United States District Court, E.D. California

December 10, 2019




         On November 14, 2019, the undersigned issued an order to show cause why this action should not be dismissed with prejudice pursuant to Federal Rule of Civil Procedure 41(b) based on plaintiff's failure to comply with the court's previous order and failure to prosecute this case. (ECF No. 8.) Plaintiff was given 14 days from the date of the order to file a first amended complaint in compliance with the court's October 3, 2019 order. (Id.; see also ECF No. 6.)

         On December 2, 2019, plaintiff's first amended complaint was filed. Plaintiff's first amended complaint names the following as defendants: Placerville Self Storage (located in Placerville, California), Steven Rawson (located in Ammon, Idaho), Robert C. Bowman (located in Sacramento, California), Kassie Cardullo (located in Placerville, California), Vern Pierce (location unknown), Judge Kenneth J. Melikian (Superior Court of the County of El Dorado), and Judge Warren C. Strancener (Superior Court of the County of El Dorado).

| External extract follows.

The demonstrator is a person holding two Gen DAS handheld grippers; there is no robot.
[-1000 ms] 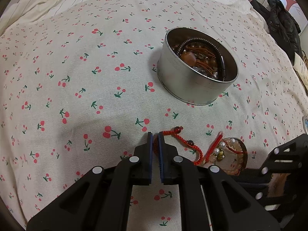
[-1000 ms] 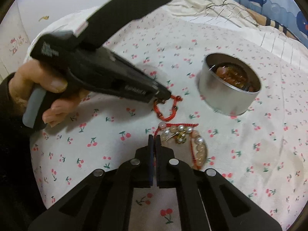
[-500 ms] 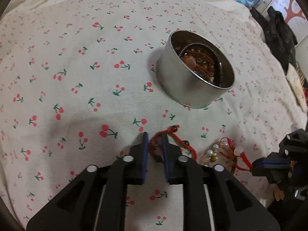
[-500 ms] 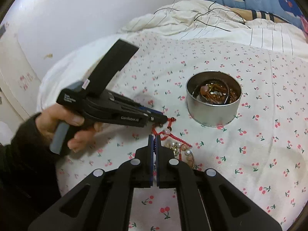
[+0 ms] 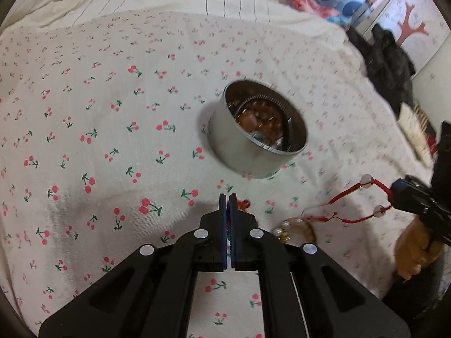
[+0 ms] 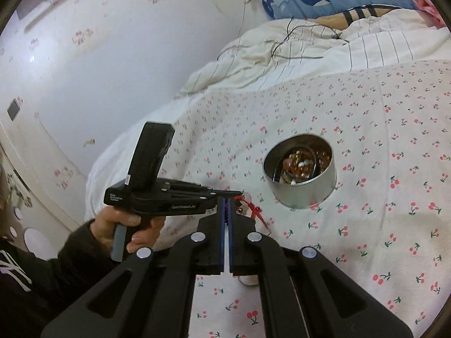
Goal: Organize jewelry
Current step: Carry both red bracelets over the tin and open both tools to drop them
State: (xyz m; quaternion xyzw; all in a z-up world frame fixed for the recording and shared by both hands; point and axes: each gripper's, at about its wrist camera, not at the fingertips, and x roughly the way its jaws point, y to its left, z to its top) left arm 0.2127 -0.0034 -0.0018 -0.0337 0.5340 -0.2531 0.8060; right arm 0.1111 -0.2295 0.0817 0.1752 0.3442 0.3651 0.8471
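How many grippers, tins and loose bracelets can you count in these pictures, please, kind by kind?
Grippers: 2 (left gripper, right gripper)
Metal tin: 1
Bracelets outside the tin: 2 (red cord bracelet, pearl bracelet)
Total: 5
The pieces inside the tin are too blurred to count.

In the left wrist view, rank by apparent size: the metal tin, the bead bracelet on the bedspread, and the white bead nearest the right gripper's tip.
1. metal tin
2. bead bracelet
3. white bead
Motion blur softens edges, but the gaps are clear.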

         As the basis for jurisdiction, plaintiff claims he is suing under 42 U.S.C. § 1983 and under Bivens v. Six Unknown Named Agents of Federal Bureau of Narcotics, 403 U.S. 388 (1971) (“Bivens”). (ECF No. 9 at 3.)

         Although difficult to understand, it appears plaintiff complains about property he owned that was wrongfully placed in Placerville Self Storage by Steven Rawson, a landlord. (ECF No. 9 at 4.) Plaintiff claims “massive injuries” and cites what appears to be another litigation matter, Heckart v. Self Storage, Inc., as well as California state causes of action for violations of the California Consumers Legal Remedies Act (Cal. Civ. Code § 1750), negligent misrepresentations, and civil conspiracies. (Id.) According to the complaint, an unnamed party, Rich Tyler, unlawfully gained access to plaintiff's property located in the storage unit. (Id. (citing a number of California Insurance Code sections).)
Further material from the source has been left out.